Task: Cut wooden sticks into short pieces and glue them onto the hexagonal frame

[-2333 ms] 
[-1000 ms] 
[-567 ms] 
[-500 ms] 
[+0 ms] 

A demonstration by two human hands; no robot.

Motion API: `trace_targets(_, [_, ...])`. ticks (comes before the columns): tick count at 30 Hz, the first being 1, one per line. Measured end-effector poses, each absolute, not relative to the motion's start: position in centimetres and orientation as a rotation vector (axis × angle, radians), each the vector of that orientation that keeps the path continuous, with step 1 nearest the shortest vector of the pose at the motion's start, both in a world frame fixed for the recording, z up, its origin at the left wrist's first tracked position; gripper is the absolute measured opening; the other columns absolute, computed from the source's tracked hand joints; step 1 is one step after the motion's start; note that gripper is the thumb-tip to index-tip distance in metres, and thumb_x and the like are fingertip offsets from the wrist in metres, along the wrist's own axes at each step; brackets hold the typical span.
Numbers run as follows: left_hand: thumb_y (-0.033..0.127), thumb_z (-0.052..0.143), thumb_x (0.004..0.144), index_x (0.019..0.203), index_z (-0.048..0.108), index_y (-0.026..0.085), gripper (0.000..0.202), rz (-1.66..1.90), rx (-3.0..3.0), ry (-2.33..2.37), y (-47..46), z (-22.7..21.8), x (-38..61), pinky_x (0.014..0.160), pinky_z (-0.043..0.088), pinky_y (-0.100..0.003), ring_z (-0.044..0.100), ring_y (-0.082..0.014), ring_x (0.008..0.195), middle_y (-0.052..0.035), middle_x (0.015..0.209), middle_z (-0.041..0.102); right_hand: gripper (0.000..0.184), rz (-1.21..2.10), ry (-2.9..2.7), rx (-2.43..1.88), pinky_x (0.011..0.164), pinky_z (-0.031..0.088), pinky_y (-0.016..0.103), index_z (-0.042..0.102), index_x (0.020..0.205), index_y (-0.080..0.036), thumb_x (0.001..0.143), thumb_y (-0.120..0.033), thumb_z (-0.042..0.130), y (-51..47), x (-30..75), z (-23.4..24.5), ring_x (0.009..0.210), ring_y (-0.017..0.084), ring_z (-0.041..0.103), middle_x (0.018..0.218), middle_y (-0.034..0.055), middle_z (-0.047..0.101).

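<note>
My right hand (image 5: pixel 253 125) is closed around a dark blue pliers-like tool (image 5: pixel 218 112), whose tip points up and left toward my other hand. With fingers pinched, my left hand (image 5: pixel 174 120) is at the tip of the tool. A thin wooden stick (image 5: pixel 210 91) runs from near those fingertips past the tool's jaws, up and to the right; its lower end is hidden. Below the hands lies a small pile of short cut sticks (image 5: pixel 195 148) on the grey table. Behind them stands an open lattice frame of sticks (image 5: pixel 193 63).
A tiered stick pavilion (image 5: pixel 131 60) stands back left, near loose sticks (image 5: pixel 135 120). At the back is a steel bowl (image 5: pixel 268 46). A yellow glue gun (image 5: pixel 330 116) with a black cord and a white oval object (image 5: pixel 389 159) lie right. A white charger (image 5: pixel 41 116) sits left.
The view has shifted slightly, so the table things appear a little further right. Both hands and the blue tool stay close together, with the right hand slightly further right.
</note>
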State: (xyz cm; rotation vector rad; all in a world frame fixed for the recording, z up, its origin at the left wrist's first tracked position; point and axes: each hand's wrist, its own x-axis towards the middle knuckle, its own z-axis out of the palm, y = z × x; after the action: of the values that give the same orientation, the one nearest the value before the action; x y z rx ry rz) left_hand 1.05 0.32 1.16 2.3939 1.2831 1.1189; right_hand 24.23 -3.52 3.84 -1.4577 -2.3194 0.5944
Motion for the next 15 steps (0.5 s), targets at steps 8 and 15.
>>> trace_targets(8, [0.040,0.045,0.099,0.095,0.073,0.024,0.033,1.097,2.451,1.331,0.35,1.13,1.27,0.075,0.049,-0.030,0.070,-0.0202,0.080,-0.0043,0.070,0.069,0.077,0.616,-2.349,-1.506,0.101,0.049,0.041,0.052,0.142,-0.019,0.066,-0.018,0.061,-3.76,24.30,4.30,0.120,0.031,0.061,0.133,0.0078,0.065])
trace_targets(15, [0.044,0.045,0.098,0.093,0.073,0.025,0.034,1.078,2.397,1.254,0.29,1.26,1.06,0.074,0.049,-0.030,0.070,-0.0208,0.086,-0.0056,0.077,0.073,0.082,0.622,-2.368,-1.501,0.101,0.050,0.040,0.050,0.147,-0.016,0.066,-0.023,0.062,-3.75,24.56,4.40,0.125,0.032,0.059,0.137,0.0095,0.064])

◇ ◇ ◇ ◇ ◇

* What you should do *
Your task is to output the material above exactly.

* Solution for this exercise *
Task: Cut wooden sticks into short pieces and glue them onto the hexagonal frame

[-2333 ms] 
[-1000 ms] 
[-567 ms] 
[-500 ms] 
[+0 ms] 

A demonstration by two human hands; no robot.

Motion API: `trace_targets(_, [_, ...])`. ticks (comes before the columns): tick count at 30 Hz, the first being 1, one per line. Measured end-effector poses, each absolute, not relative to the motion's start: position in centimetres and orientation as a rotation vector (axis × angle, radians), each the vector of that orientation that keeps the path continuous, with step 1 nearest the shortest vector of the pose at the motion's start, both in a world frame fixed for the recording, z up, its origin at the left wrist's first tracked position; gripper is the absolute measured opening; the other columns absolute, computed from the source's tracked hand joints; step 1 is one step after the motion's start; note that gripper is the thumb-tip to index-tip distance in metres, and thumb_x and the like are fingertip offsets from the wrist in metres, along the wrist's own axes at each step; brackets hold the typical span.
Numbers run as follows: left_hand: thumb_y (-0.033..0.127), thumb_z (-0.052..0.143), thumb_x (0.004..0.144), index_x (0.019..0.203), index_z (-0.048..0.108), index_y (-0.026..0.085), gripper (0.000..0.202), rz (-1.66..1.90), rx (-3.0..3.0), ry (-2.33..2.37), y (-47..46), z (-22.7..21.8), x (-38..61), pinky_x (0.014..0.160), pinky_z (-0.043..0.088), pinky_y (-0.100..0.003), ring_z (-0.044..0.100), ring_y (-0.082..0.014), ring_x (0.008..0.195), middle_y (-0.052..0.035), middle_x (0.015..0.209), middle_z (-0.041..0.102); right_hand: gripper (0.000..0.184), rz (-1.21..2.10), ry (-2.9..2.7), rx (-2.43..1.88), pinky_x (0.011..0.164), pinky_z (-0.031..0.088), pinky_y (-0.016..0.103), index_z (-0.042..0.102), index_x (0.020..0.205), index_y (-0.080..0.036), thumb_x (0.001..0.143), thumb_y (-0.120..0.033), thumb_z (-0.042..0.130), y (-51..47), x (-30..75), z (-23.4..24.5), ring_x (0.009..0.210), ring_y (-0.017..0.084), ring_z (-0.041..0.103), middle_x (0.018..0.218), middle_y (-0.034..0.055), middle_z (-0.047..0.101).

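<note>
My right hand (image 5: pixel 253 125) is closed around a dark blue pliers-like tool (image 5: pixel 218 112), whose tip points up and left toward my other hand. With fingers pinched, my left hand (image 5: pixel 174 120) is at the tip of the tool. A thin wooden stick (image 5: pixel 210 91) runs from near those fingertips past the tool's jaws, up and to the right; its lower end is hidden. Below the hands lies a small pile of short cut sticks (image 5: pixel 195 148) on the grey table. Behind them stands an open lattice frame of sticks (image 5: pixel 193 63).
A tiered stick pavilion (image 5: pixel 131 60) stands back left, near loose sticks (image 5: pixel 135 120). At the back is a steel bowl (image 5: pixel 268 46). A yellow glue gun (image 5: pixel 330 116) with a black cord and a white oval object (image 5: pixel 389 159) lie right. A white charger (image 5: pixel 41 116) sits left.
The view has shifted slightly, so the table things appear a little further right. Both hands and the blue tool stay close together, with the right hand slightly further right.
</note>
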State: (xyz cm; rotation vector rad; all in a world frame fixed for the recording, z up, its origin at the left wrist's first tracked position; point and axes: each hand's wrist, its own x-axis towards the middle knuckle, its own z-axis out of the palm, y = z × x; after the action: of the values that give the same orientation, the one nearest the value before the action; x y z rx ry rz) left_hand 1.05 0.32 1.16 2.3939 1.2831 1.1189; right_hand 24.23 -3.52 3.84 -1.4577 -2.3194 0.5944
Motion for the next 15 steps (0.5 s), targets at steps 8 and 15.
>>> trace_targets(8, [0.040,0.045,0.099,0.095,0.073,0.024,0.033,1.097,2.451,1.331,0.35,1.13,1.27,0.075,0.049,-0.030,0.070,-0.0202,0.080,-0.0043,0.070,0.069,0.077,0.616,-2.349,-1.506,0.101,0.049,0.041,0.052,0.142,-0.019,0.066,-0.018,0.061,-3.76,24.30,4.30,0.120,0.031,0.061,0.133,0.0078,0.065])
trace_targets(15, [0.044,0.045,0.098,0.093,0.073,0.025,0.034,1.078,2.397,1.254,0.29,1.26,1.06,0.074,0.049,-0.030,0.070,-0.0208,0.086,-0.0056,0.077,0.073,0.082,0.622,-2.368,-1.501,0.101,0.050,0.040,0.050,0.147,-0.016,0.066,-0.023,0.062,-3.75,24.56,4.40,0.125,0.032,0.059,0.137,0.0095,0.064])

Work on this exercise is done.